I am so sorry to hear about sweet Kylee. She was such a beautiful girl. What a blessing to have been able to give her the best life possible for the short time she was here on earth. Keeping you and your family in my prayers during this difficult time.


----------



## Loboto-Me (Nov 13, 2008)

I so very sorry for the loss of your sweet little girl Kylee. I can't imagine what it would be like to lose her like that. Just remember that in her short life she was loved and cherished and that she knew that. You and your family are in my thoughts.


----------



## Fozzybear (Feb 27, 2008)

I am so very sorry for your loss. God speed Kylee!


----------



## arcane (Sep 18, 2007)

Heartfelt Condolences on your tragic loss. I too would suspect a heart condition, did vet's hear any indication on her exams? Was she recently vaccinated? Such a shame...may you find peace in your memories. Godspeed Little one.


----------



## Tahnee GR (Aug 26, 2006)

I am so so sorry. What a shock to lose one so young. Godspeed, Kylee.


----------



## nascar88mom2 (Nov 16, 2008)

*My girl*

Thank you all!!!!!!!!!! This has been hard on all of us. The autopsy found she had a blockage in one of her main arteries to the heart. While i do have some closer, she was just to young! I did notify the breeder and they had no problem paying for her test. It seems for some reason the other puppies didnt have any problems that they know of and they were very sympatheticabout her passing. Thank you again for all your prayers and the vet was kind enough to let me be with her before they did ya know what. Im going to miss my baby girl and now its time for me to console Yota.

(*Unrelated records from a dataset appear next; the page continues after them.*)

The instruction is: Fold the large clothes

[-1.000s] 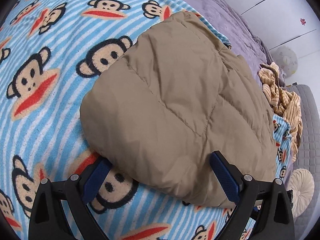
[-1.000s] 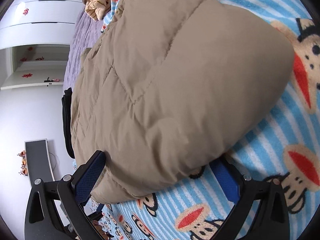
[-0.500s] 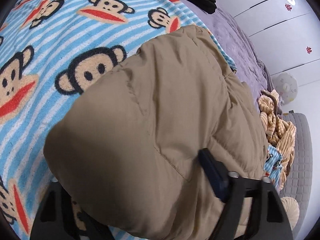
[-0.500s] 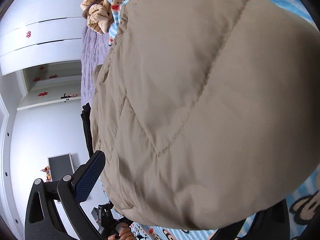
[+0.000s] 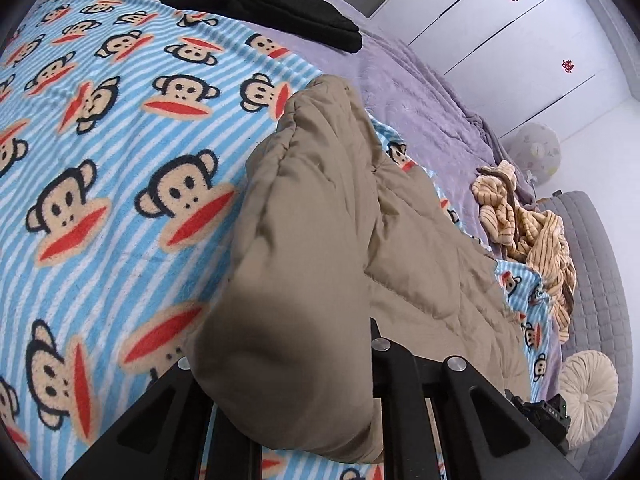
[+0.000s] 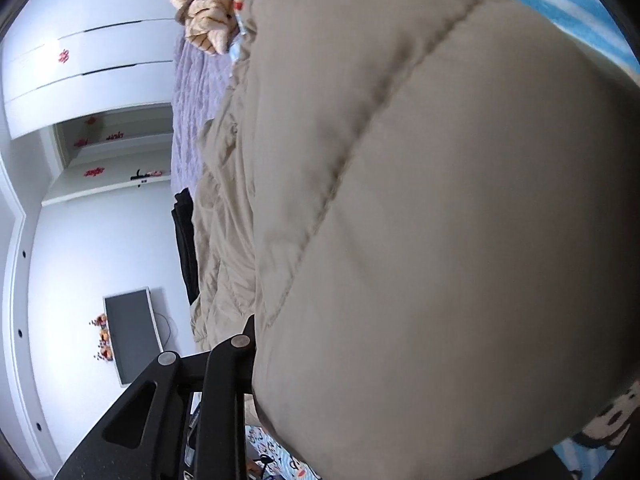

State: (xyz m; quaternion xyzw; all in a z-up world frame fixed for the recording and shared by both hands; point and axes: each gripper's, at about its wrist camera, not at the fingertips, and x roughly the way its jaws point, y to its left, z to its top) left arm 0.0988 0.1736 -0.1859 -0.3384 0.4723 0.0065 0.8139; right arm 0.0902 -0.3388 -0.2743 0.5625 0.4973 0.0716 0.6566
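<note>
A tan padded jacket (image 5: 320, 220) lies across a blue striped monkey-print blanket (image 5: 120, 160) on a bed. In the left wrist view my left gripper (image 5: 280, 350) is closing on the jacket's near edge. The fabric bulges up between its black fingers (image 5: 378, 346) and hangs lifted off the blanket; the pads are hidden. In the right wrist view the jacket (image 6: 440, 200) fills most of the picture. My right gripper (image 6: 320, 344) is closing on another bunch of it; only its left finger (image 6: 240, 340) shows, pressed against the fabric.
A folded black garment (image 5: 260, 4) lies at the blanket's far end. A crumpled yellow striped garment (image 5: 528, 232) sits on the purple bedspread (image 5: 420, 92). A round cream cushion (image 5: 588, 392) lies near the grey bed edge. White wardrobe doors (image 5: 500, 28) stand behind; a monitor (image 6: 132, 332) hangs on the wall.
Both grippers went from wide open around the jacket's edge to closed on it. The left one has risen, lifting the fabric off the blanket. The jacket now bulges close to both cameras.
</note>
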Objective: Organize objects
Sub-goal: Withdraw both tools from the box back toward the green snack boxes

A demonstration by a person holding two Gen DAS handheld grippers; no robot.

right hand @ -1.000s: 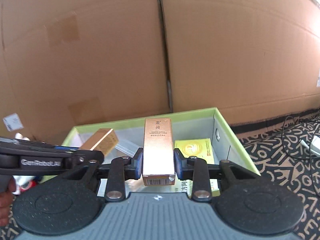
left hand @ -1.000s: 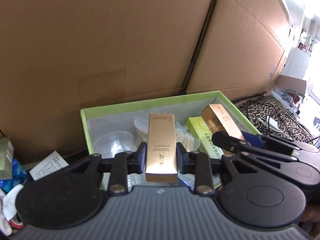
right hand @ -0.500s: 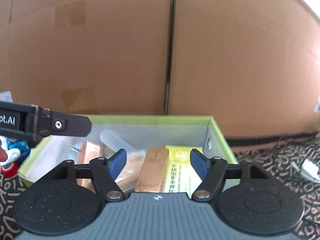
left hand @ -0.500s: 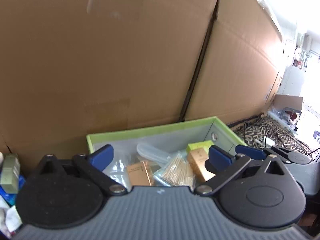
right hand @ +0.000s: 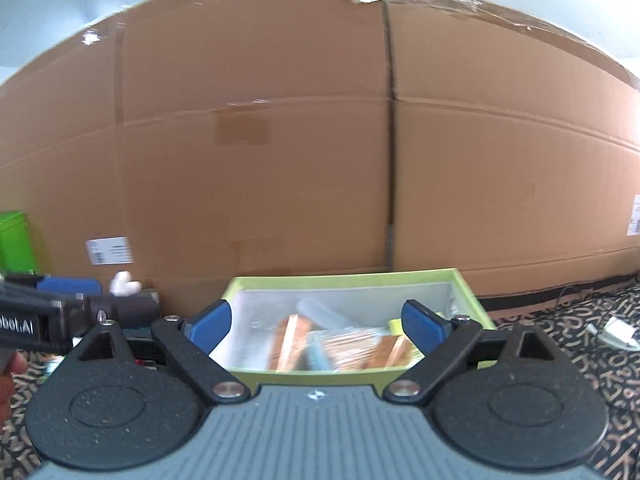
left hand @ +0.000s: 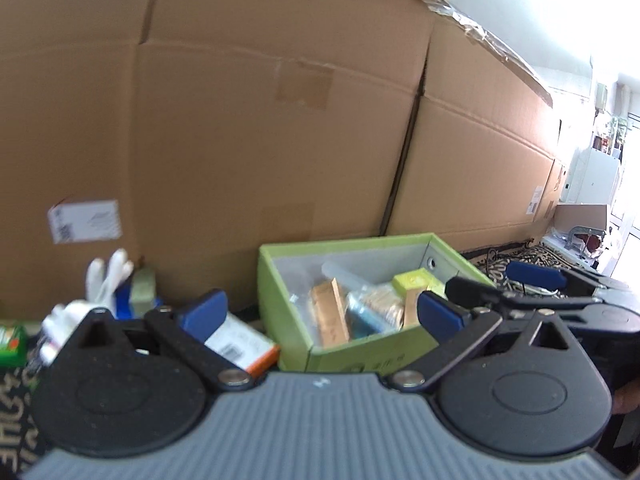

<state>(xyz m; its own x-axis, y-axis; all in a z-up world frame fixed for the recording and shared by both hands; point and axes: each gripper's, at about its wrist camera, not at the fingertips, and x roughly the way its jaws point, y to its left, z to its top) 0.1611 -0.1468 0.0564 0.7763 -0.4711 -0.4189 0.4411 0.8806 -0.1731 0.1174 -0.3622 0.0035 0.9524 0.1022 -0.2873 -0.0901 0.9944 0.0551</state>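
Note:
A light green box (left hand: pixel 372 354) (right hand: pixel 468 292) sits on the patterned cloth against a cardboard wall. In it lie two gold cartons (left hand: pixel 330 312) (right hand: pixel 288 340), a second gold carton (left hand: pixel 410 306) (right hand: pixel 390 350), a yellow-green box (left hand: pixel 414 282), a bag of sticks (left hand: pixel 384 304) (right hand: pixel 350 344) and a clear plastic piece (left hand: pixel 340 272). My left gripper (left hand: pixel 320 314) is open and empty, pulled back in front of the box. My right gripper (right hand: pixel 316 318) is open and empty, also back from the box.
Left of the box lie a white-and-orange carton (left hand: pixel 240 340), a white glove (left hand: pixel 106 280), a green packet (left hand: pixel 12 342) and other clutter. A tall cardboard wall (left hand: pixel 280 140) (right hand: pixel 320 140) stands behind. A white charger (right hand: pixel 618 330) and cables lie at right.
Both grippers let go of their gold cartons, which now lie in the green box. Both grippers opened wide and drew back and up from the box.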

He hasnt left my side since and i have let him sleep with me in bed. He knows momma is sad and tries to make me happy. Now its time for me to turn my attention to him and my other babies. Thank you again and keep the prayers coming.


----------



## Blaireli (Jun 3, 2008)

I'm so sorry. I wish there was something I could do. Lots of hugs, love, and prayers.


----------



## AquaClaraCanines (Mar 5, 2006)

I am so sorry- this is terrible


----------



## arcane (Sep 18, 2007)

again so sorry...perhaps knowing will help you heal. I believe there is a special place for the little lost ones. ((hugs))


----------



## daisydogmom (Feb 26, 2007)

I am so sorry to hear about your sweet Kylee. What a beautiful girl. Sending you hugs across the miles...


----------



## riddle03 (Jun 9, 2005)

OMG - I am so sorry no one should ever have to loose a furbaby that young. Play hard at the bridge sweet, sweet baby girl.


----------



## Dslats (Mar 1, 2007)

I'm so sorry, what a shock! saying some prayers for Kylee and your family.

hugs..........

Debbie & mason


----------



## twinny41 (Feb 13, 2008)

OMG That is too sad. Poor baby, poor you. Thnking of you.


----------



## magiclover (Apr 22, 2008)

I am so sorry to hear about Kylee. How very sad, especially at such a young age.


----------



## Lego&Jacub (Jul 18, 2006)

I am so very sorry for your loss. There is no way that they should leave us so young. (((HUGS)))


----------



## goldensmum (Oct 23, 2007)

I am so sorry to hear of your loss. If it is any consolation, and i know it won't be at the moment, but at least Kylee did not suffer and she passed peacefully to the bridge.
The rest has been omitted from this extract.